**What to produce:** The part below that opens with the line containing "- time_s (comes" and closes with the line containing "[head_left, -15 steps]" should be copied exactly, minus any pictures.

--- Supplied material ---

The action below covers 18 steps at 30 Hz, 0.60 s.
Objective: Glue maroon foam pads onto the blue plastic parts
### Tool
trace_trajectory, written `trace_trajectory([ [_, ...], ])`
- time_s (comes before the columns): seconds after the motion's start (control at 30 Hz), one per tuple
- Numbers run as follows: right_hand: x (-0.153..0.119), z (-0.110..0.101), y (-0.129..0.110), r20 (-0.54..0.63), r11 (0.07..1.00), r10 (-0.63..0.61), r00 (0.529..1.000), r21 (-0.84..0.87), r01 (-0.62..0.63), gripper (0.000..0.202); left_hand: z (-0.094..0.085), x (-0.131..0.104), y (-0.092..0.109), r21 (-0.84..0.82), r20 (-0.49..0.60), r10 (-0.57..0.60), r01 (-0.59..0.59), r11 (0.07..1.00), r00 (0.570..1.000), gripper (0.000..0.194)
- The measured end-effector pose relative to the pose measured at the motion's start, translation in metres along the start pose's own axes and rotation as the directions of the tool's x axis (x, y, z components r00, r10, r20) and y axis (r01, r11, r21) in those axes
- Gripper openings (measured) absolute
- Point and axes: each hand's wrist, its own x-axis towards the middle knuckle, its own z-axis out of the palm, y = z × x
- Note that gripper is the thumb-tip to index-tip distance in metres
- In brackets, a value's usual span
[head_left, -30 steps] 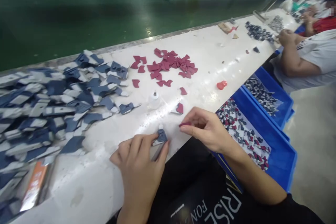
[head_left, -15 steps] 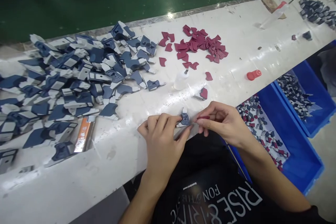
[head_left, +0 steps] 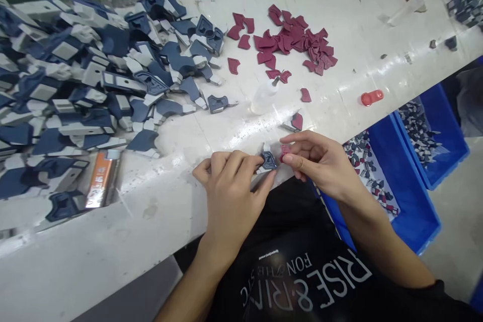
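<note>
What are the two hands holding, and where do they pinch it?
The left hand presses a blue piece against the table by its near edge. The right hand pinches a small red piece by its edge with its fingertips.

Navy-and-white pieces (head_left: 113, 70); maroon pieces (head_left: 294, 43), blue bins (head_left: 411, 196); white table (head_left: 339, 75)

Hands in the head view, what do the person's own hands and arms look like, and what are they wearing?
Both the left hand and right hand are bare, no gloves. The forearms are uncovered; a black sleeve shows at the right upper arm, part of a black T-shirt printed with white lettering.
</note>
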Motion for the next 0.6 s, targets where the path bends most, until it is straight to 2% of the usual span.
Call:
trace_trajectory([
  [0.2,0.004,0.009,0.001,0.035,0.998,0.031,0.999,0.055,-0.033,0.030,0.002,0.000,-0.001,-0.009,-0.015,0.008,-0.008,1.000,1.000,0.017],
  [0.43,0.006,0.012,0.001,0.039,0.999,0.020,0.999,-0.051,-0.018,0.034,0.002,0.000,-0.001,-0.015,-0.015,0.028,-0.028,1.000,1.000,0.016],
  [0.6,0.007,0.017,0.002,0.023,0.992,-0.029,0.999,-0.123,0.032,0.027,0.002,0.001,-0.001,-0.028,-0.011,0.022,-0.022,0.999,1.000,0.015],
])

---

**Response:**
- time_s (comes before the columns): seconds after the motion's start (control at 30 Hz), one per tuple
- Numbers run as follows: right_hand: x (-0.153..0.119), z (-0.110..0.101), y (-0.129..0.110), r20 (-0.54..0.63), r11 (0.07..1.00), r10 (-0.63..0.61), r00 (0.529..1.000), r21 (-0.84..0.87), r01 (-0.62..0.63), gripper (0.000..0.202); left_hand: z (-0.094..0.085), x (-0.131..0.104), y (-0.092..0.109), r21 (-0.84..0.82), r20 (-0.49..0.60), r10 (-0.57..0.60), r01 (-0.59..0.59), r11 (0.07..1.00), r00 (0.570..1.000), gripper (0.000..0.194)
- The measured end-effector pose relative to the pose measured at the motion's start, translation in metres along the start pose's own axes and rotation as the directions of the tool's x axis (x, y, z components r00, r10, r20) and y axis (r01, r11, r21) in those axes
- Gripper openings (measured) absolute
- Point and axes: each hand's wrist, its own x-axis towards the middle knuckle, its own z-axis out of the palm, y = z × x
- Note that gripper is the thumb-tip to index-tip distance in metres
- In brackets, a value's usual span
[head_left, -30 steps] 
[head_left, -15 steps] 

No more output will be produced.